-------- Input for this task

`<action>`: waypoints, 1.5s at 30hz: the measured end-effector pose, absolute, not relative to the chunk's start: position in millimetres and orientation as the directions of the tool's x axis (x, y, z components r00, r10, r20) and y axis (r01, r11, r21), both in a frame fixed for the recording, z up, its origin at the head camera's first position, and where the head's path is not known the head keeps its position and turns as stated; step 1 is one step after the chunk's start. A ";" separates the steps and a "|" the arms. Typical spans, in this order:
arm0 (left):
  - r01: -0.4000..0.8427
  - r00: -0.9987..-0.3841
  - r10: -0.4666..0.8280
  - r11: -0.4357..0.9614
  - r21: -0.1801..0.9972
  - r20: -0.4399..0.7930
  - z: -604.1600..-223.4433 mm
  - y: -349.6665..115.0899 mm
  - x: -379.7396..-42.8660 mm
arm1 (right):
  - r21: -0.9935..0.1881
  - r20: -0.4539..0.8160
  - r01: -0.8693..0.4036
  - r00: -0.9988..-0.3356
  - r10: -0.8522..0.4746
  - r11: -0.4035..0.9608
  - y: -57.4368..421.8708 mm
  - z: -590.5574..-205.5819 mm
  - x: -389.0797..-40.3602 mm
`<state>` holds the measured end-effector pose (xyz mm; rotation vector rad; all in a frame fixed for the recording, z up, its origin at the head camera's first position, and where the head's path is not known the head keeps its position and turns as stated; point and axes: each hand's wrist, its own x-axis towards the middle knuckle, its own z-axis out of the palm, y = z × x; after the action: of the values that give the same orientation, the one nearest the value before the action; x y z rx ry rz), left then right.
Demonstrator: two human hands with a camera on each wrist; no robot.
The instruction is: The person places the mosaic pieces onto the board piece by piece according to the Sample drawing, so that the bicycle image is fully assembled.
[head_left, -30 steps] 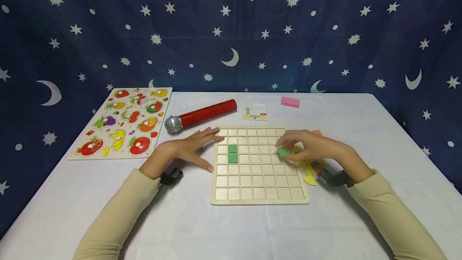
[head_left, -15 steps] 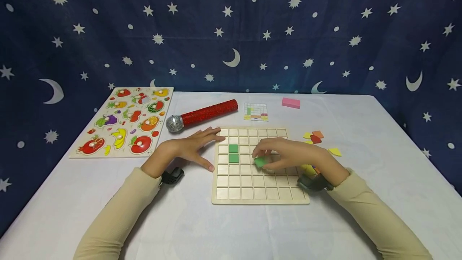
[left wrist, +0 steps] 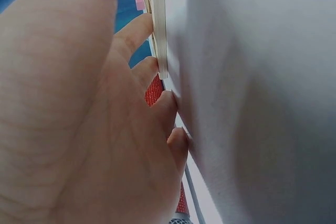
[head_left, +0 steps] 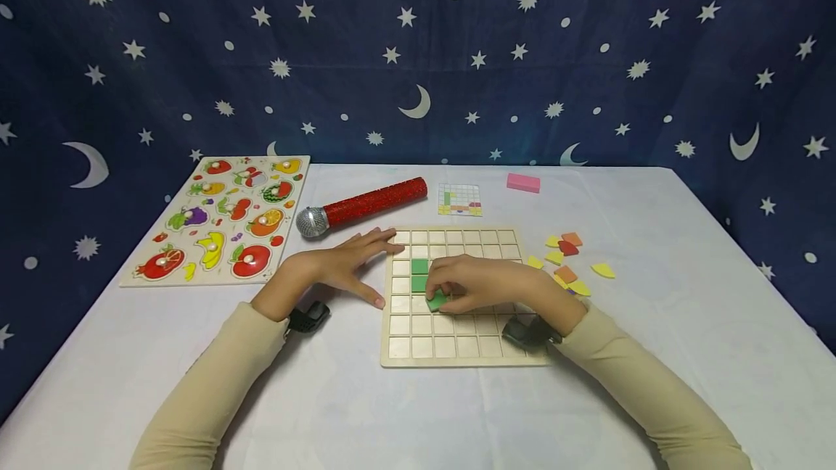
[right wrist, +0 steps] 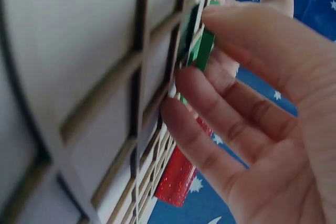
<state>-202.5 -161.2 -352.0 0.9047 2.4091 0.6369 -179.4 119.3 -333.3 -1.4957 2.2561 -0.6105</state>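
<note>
green square tile [head_left: 435, 302], which our right hand [head_left: 480, 283] pinches, has two seated green tiles [head_left: 419, 266] toward eleven o'clock; our left hand [head_left: 342, 267] spreads its fingers.

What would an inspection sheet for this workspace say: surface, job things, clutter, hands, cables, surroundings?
Surface: white cloth over the table.
Job things: grid board with two green squares in neighbouring cells; loose coloured pieces to its right; picture card behind it.
Clutter: fruit puzzle at left; red microphone and pink block toward the back.
Hands: left hand, fingers spread, touches the board's left edge; right hand pinches a third green square at the board.
Cables: nothing seen.
Surroundings: dark blue curtain with moons and stars.
</note>
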 end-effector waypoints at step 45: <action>0.467 -0.668 0.688 0.684 0.560 -0.283 -351.2 -160.8 -201.1 | -0.443 -0.035 -0.763 -0.510 -0.859 0.471 122.1 -330.6 -170.2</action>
<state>-201.1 -160.8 -351.2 0.8915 2.4163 0.6194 -170.2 122.1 -330.6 -1.3909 2.4678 -0.5509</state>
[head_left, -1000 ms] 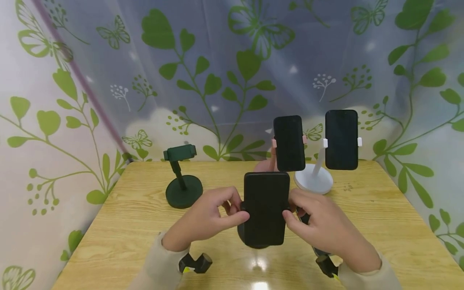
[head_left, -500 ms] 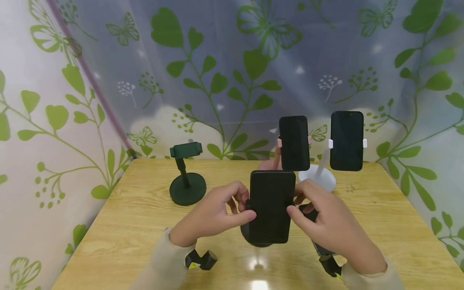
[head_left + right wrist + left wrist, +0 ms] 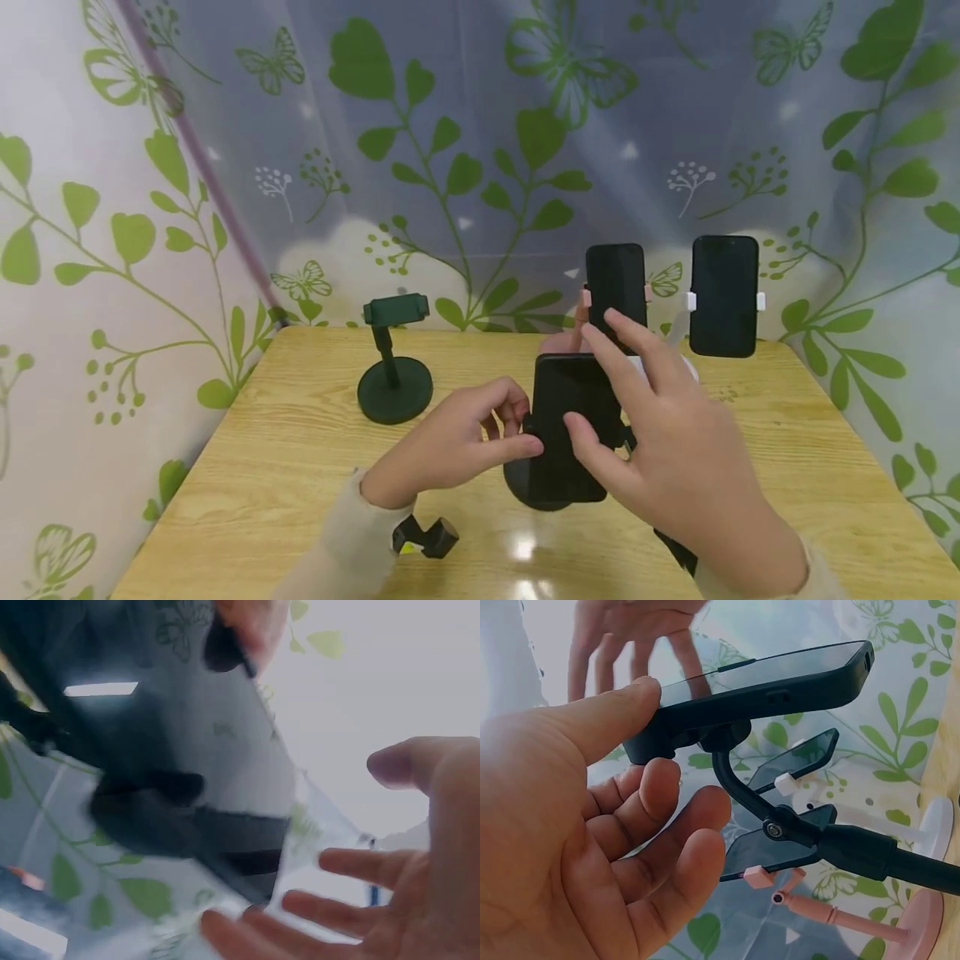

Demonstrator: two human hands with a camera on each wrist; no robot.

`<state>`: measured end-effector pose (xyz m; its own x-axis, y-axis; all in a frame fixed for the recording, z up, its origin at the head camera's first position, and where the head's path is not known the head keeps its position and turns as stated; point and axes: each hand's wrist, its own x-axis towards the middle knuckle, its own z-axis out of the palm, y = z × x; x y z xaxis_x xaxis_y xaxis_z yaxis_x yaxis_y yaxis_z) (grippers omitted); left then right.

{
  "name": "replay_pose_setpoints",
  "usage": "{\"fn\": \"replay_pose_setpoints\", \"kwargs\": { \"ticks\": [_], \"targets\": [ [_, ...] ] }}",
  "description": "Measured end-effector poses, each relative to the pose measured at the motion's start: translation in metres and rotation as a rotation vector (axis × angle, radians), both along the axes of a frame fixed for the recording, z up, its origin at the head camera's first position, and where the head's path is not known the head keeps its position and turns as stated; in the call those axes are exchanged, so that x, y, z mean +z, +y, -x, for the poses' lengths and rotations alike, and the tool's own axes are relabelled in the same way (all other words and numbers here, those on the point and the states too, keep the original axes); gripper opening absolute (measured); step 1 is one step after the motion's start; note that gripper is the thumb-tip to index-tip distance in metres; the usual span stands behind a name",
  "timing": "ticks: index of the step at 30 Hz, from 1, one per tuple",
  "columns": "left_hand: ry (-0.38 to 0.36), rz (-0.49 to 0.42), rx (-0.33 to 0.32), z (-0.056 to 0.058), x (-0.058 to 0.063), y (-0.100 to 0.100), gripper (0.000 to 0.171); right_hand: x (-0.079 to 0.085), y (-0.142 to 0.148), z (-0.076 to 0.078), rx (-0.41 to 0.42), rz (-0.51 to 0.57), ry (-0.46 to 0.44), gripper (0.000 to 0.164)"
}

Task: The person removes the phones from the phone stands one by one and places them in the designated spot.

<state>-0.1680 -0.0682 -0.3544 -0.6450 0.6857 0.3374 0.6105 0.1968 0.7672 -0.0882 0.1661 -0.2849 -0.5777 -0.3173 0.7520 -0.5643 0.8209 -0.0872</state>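
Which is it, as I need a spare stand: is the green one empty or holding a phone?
Empty: the green stand shows no phone in its clamp.

The worktop [image 3: 300, 450] is honey-yellow with streaked wood grain. Midway between its side edges, the front phone [image 3: 553, 392] is plain black, on a black stand [image 3: 855, 851]. Near the far left corner, the holder [image 3: 394, 392] is dark green from base to clamp. Along the far edge, a pink stand [image 3: 919, 930] carries a black handset [image 3: 615, 279]; towards the far right corner, a white stand [image 3: 935, 825] bears a blue-black mobile [image 3: 723, 296]. The backdrop [image 3: 472, 92] is grey-blue and white, printed with green leaves and butterflies and white sprigs, with a purple stripe [image 3: 210, 177]. The sleeves [image 3: 352, 542] are cream.
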Motion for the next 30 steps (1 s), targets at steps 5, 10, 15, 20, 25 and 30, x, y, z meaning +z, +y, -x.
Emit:
{"fn": "replay_pose_setpoints", "kwargs": {
  "ticks": [5,10,15,20,25,30],
  "targets": [
    [0.001,0.009,-0.009,0.000,0.000,0.002,0.019,0.008,-0.017,-0.003,-0.070,-0.154,-0.108,0.074],
    [0.000,0.016,-0.018,0.000,0.001,0.004,0.015,0.010,-0.030,0.003,-0.123,-0.262,-0.223,0.067],
    [-0.002,0.016,-0.022,-0.002,0.001,0.005,0.018,0.007,-0.036,0.009,-0.170,-0.329,-0.225,0.063],
    [-0.004,0.005,-0.024,-0.002,0.001,0.005,0.018,0.000,-0.035,0.018,-0.144,-0.356,-0.071,0.048],
    [0.020,-0.003,-0.023,-0.002,0.000,0.005,0.016,-0.006,-0.032,0.027,-0.116,-0.357,0.063,0.054],
    [0.023,-0.029,-0.021,-0.002,-0.001,0.006,0.017,-0.009,-0.030,0.034,-0.101,-0.353,0.111,0.043]
  ]
}}
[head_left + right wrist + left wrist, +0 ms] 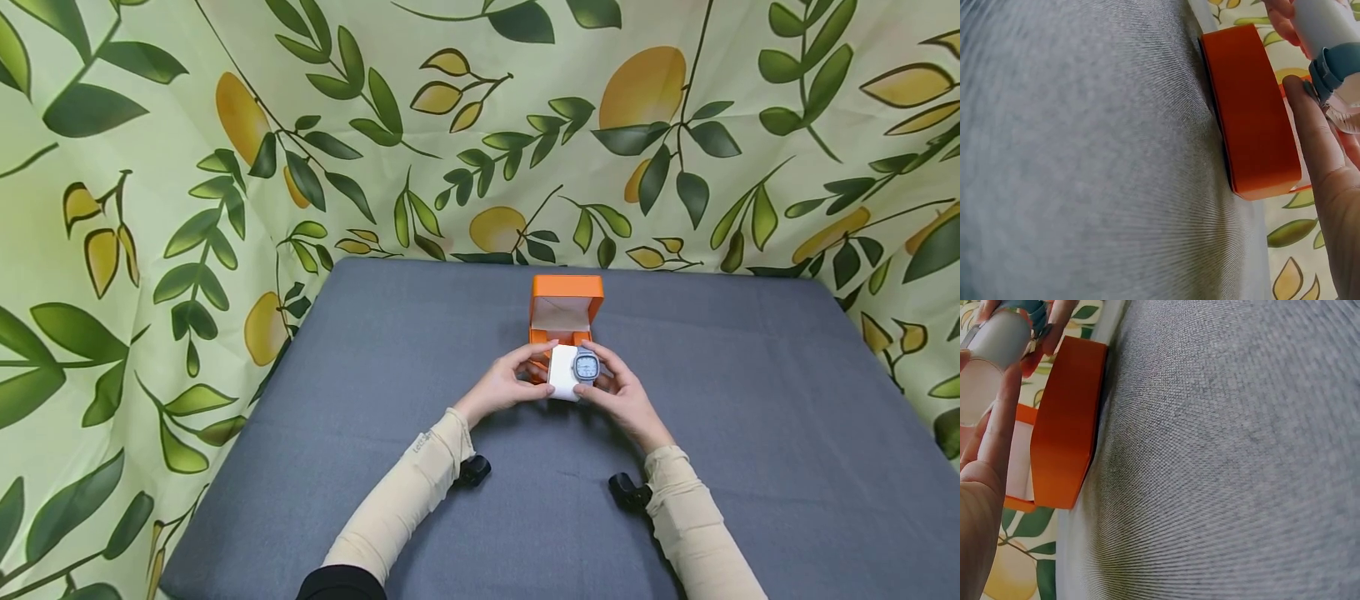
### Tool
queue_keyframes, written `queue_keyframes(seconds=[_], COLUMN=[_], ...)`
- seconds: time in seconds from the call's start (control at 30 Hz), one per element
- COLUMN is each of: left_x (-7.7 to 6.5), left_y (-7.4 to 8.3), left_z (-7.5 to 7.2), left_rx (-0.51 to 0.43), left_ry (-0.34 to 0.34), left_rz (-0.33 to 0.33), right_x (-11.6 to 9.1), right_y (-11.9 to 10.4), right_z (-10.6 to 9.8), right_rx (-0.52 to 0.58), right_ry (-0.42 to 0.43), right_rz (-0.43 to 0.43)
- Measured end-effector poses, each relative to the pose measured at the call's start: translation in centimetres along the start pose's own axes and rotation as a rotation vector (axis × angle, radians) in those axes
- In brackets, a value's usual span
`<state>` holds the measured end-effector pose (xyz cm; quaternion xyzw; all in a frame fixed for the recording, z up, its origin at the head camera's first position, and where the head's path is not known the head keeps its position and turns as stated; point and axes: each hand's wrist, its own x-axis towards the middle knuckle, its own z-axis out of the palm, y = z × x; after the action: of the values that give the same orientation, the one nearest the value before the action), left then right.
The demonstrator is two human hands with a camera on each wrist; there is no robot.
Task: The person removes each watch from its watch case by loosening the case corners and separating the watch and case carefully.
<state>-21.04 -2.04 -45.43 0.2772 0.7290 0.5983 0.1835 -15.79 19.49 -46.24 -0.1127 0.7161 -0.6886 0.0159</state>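
A white watch cushion (562, 372) is held up in front of an open orange box (567, 286). Round the right part of this cushion sits a wristwatch (586, 365) with a square-looking face and a blue-grey strap (1342, 61). My left hand (501, 385) pinches the cushion's left end between thumb and fingers. On the other side my right hand (621, 398) grips the watch end, thumb below and fingers above. Both wrist views show the cushion raised clear of the box (1069, 425). The box's inside is partly hidden behind the hands in the head view.
The box stands near the back of a table covered with grey-blue cloth (420, 325). A leaf-patterned curtain (450, 167) hangs behind and along the sides. Small black wrist cameras (474, 471) sit below both forearms.
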Motion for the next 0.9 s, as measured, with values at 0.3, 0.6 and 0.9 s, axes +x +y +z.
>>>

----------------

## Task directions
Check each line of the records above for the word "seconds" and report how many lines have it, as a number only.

## Response for this exercise
2